La modernisation du certificat d’utilité

Un certificat d’utilité aura désormais une durée de 10 ans à compter du dépôt (L. 611-2 2° CPI), contre 6 ans auparavant. La France harmonise en cela la durée de son certificat d’utilité avec une durée existant habituellement à l’étranger pour ce type de titre de propriété industrielle, comme par exemple le « Gebrauchsmuster » en Allemagne ou le modèle d’utilité en Chine.

En outre, il sera non seulement possible, comme auparavant, de transformer une demande de brevet en demande de certificat d’utilité, mais également de transformer une demande de certificat d’utilité en demande de brevet.

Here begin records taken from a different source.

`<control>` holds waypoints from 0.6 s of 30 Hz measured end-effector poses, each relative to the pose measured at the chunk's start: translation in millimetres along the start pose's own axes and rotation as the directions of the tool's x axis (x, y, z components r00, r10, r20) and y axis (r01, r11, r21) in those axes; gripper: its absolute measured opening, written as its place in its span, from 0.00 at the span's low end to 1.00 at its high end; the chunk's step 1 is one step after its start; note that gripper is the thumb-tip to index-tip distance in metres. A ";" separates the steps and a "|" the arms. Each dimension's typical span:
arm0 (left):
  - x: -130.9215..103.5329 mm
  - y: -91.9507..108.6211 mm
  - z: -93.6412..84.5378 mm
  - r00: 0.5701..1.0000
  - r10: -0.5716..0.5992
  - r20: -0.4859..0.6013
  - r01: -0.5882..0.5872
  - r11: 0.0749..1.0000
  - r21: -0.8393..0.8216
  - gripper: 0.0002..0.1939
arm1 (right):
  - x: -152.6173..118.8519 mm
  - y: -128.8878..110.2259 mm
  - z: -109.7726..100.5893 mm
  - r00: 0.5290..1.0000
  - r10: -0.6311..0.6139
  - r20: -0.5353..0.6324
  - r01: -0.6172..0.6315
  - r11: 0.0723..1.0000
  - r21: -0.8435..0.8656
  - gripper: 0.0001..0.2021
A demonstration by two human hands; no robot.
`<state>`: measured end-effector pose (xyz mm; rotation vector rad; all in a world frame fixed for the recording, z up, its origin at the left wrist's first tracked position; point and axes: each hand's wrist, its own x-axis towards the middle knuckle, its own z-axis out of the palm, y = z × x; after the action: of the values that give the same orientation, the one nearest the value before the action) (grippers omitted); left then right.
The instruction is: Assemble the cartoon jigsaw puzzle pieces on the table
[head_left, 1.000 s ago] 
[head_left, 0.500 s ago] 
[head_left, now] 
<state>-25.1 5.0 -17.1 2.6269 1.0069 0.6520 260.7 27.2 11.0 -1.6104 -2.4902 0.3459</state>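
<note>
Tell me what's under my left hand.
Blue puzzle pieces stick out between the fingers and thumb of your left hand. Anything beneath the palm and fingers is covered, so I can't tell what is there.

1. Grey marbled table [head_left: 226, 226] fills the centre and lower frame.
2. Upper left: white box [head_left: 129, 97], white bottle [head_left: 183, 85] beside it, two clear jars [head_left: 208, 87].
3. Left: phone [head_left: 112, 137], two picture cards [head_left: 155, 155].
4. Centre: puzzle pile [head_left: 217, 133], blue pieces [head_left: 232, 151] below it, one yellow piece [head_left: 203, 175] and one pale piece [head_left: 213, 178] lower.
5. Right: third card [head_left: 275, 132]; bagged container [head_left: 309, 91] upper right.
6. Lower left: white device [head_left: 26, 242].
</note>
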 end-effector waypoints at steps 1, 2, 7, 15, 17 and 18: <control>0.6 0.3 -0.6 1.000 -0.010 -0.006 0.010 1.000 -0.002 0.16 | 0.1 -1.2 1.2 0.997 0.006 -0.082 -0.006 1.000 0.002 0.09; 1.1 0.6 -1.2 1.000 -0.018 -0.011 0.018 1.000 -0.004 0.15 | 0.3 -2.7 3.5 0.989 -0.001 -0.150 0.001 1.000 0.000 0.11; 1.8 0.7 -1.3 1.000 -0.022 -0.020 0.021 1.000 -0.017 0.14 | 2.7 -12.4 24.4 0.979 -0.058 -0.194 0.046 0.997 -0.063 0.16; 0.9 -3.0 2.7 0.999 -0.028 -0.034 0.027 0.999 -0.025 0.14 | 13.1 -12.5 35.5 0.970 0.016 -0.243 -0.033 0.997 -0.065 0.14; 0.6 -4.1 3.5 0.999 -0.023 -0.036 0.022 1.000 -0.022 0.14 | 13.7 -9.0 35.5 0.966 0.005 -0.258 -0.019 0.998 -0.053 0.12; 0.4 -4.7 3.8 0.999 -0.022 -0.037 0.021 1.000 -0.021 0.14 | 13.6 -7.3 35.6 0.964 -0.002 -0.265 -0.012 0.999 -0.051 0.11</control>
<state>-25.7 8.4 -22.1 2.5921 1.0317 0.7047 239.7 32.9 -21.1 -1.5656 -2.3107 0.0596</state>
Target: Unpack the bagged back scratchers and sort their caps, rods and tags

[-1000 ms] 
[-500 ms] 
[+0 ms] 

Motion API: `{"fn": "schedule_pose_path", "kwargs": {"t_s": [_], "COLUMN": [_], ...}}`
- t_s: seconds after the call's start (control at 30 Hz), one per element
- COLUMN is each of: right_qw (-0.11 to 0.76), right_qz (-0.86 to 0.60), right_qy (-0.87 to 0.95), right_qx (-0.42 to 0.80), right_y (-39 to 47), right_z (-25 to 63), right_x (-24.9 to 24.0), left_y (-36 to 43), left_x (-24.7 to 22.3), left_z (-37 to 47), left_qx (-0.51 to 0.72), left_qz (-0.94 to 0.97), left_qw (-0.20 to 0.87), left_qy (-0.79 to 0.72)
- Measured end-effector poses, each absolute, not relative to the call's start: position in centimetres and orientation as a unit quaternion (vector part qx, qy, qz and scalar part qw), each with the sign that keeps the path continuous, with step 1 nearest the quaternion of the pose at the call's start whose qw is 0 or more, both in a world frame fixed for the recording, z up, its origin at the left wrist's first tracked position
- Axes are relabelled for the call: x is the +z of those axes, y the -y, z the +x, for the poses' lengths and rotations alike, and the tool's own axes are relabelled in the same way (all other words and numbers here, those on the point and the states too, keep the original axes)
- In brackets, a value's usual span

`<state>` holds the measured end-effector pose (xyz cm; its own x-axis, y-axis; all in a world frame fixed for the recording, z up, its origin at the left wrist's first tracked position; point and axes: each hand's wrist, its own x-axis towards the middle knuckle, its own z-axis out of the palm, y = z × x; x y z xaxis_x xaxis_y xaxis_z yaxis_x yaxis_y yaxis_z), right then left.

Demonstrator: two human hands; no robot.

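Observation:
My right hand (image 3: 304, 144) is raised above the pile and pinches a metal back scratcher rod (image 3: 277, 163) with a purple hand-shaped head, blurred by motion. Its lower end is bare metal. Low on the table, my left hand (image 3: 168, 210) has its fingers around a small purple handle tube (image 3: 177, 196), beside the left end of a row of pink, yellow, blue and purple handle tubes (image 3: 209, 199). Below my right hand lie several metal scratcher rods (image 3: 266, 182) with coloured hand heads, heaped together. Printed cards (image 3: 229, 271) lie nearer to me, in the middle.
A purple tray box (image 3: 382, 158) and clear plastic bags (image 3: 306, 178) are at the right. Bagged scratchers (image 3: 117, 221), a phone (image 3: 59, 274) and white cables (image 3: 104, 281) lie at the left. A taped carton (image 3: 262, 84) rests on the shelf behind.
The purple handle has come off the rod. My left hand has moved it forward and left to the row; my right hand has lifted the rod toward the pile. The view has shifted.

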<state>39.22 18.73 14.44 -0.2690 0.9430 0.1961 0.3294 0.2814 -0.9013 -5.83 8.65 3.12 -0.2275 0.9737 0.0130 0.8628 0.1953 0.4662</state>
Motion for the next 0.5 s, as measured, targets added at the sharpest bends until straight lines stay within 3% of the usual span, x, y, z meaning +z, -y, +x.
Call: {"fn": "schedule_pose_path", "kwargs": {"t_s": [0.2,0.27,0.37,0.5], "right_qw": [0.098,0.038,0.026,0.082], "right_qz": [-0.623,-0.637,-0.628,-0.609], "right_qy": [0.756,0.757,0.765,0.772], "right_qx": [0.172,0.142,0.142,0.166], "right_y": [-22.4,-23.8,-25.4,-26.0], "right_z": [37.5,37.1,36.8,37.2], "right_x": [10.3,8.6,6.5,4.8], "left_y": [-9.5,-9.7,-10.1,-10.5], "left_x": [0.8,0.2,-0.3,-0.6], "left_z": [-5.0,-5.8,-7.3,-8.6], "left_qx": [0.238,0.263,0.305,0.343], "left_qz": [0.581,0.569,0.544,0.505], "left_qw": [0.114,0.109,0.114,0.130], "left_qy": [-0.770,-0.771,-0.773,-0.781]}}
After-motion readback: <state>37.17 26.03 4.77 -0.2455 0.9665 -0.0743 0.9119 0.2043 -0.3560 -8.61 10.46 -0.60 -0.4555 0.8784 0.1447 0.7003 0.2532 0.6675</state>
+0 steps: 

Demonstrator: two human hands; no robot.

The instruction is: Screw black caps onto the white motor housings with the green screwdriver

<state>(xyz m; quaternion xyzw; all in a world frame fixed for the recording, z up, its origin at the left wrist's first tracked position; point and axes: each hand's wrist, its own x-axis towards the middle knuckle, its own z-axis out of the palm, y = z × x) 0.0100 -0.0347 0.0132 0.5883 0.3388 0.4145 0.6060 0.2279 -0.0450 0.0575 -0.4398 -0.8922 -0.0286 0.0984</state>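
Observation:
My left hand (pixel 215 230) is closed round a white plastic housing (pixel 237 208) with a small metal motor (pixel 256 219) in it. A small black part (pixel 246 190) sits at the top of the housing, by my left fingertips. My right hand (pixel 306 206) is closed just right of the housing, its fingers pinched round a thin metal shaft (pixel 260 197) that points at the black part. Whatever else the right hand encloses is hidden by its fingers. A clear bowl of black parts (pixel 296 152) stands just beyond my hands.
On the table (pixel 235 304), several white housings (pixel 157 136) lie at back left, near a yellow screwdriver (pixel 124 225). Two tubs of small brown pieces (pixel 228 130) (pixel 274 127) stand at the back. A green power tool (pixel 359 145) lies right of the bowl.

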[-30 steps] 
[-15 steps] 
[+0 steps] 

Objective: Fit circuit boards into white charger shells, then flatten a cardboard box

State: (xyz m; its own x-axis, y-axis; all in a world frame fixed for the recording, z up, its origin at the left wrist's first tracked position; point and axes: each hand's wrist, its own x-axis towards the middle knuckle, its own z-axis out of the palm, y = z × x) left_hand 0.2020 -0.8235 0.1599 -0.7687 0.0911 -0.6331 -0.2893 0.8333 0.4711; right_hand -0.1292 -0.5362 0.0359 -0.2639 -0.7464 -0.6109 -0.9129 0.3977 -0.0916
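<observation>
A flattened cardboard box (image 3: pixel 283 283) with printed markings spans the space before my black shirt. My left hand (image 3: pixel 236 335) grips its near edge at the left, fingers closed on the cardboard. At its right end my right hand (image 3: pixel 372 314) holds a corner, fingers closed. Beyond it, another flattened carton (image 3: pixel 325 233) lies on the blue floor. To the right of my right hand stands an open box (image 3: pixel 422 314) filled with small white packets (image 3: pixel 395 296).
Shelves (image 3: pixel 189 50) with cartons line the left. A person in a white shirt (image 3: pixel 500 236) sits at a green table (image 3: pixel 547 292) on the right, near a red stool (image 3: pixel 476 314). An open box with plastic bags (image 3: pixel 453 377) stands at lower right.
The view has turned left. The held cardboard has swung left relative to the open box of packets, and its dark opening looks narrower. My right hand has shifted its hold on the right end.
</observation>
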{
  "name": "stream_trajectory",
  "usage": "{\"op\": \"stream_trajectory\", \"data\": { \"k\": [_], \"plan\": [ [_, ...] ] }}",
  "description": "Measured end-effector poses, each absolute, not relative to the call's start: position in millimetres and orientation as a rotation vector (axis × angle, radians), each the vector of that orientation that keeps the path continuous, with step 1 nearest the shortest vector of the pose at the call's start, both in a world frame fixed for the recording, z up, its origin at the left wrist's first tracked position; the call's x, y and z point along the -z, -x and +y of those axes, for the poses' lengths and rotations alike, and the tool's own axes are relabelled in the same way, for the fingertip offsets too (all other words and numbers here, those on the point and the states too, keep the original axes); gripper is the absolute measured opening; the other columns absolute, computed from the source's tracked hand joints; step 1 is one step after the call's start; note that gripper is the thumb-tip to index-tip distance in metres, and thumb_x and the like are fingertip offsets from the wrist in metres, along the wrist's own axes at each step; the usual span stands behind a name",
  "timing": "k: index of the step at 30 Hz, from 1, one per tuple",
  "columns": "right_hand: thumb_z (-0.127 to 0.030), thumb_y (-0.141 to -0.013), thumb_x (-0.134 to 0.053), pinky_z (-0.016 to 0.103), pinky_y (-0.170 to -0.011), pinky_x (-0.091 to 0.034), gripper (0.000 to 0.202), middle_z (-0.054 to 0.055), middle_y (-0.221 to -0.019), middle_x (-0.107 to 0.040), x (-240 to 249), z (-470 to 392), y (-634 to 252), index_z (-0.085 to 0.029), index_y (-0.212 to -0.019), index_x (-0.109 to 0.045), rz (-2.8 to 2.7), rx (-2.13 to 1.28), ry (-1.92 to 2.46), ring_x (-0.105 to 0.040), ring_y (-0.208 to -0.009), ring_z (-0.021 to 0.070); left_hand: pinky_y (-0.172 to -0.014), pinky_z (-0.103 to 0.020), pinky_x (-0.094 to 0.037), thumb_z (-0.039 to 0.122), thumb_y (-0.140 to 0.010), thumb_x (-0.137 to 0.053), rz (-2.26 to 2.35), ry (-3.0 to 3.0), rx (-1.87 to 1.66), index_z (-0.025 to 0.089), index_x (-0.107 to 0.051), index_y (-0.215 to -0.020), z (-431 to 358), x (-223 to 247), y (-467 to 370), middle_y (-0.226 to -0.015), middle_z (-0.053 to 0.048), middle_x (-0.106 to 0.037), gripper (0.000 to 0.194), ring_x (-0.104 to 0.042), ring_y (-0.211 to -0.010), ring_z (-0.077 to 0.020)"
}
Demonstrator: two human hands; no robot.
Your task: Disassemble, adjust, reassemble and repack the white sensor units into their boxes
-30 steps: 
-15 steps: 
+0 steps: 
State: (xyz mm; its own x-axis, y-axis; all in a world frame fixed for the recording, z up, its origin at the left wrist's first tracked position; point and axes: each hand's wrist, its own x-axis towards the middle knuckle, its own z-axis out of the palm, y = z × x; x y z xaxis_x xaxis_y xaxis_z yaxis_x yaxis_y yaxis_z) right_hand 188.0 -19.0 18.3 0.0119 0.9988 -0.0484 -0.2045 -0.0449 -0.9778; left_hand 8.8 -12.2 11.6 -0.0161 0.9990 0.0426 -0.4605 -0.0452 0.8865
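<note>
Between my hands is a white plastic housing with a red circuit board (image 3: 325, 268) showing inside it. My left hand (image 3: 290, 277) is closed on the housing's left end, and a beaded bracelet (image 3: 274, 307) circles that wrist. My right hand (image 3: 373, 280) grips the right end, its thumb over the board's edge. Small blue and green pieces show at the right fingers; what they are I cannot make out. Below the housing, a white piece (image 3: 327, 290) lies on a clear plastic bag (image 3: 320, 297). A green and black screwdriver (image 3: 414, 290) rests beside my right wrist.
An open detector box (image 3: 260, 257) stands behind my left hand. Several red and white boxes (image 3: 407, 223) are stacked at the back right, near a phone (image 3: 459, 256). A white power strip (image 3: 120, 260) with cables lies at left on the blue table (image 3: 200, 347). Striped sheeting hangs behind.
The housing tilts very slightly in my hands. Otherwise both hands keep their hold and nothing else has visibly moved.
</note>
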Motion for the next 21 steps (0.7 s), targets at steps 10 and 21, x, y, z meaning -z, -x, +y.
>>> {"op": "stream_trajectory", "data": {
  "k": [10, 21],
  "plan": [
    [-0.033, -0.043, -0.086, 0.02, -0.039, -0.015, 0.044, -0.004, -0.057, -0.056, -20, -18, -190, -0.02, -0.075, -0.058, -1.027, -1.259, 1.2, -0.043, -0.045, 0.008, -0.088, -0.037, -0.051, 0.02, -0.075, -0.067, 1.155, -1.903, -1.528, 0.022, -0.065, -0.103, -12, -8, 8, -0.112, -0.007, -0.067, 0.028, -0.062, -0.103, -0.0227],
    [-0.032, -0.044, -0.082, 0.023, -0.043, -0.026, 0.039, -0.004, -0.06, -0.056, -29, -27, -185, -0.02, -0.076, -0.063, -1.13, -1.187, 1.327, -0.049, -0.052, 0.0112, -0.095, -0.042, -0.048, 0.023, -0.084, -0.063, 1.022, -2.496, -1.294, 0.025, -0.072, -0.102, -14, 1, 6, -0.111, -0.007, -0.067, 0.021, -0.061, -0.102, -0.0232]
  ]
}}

Cette dernière disposition réintroduit de facto la possibilité de différer l’établissement du rapport de recherche préliminaire pour une demande de brevet, laquelle avait été introduite dans la loi de 1968, puis abandonnée en en 2008. Il suffira ainsi de déposer une demande de certificat d’utilité, puis de la transformer ultérieurement en demande de brevet. A ce sujet, l’article R.612-5 CPI relatif au paiement des taxes sera très certainement modifié pour permettre le paiement de la redevance de rapport de recherche lors de la transformation de la demande de certificat d’utilité en demande de brevet, laquelle devra intervenir avant l’expiration d’un délai qui sera prévu par voie réglementaire. Ce délai sera probablement inférieur ou égal à dix-huit mois à compter de la date de dépôt ou de priorité, afin de permettre une publication correcte de la demande, ce dans l’intérêt des tiers.

En outre, la correction du type de titre de propriété industrielle demandé sera facilitée en cas d’erreur commise sur le type de titre lors du dépôt, du fait de cette possibilité de transformation bilatérale.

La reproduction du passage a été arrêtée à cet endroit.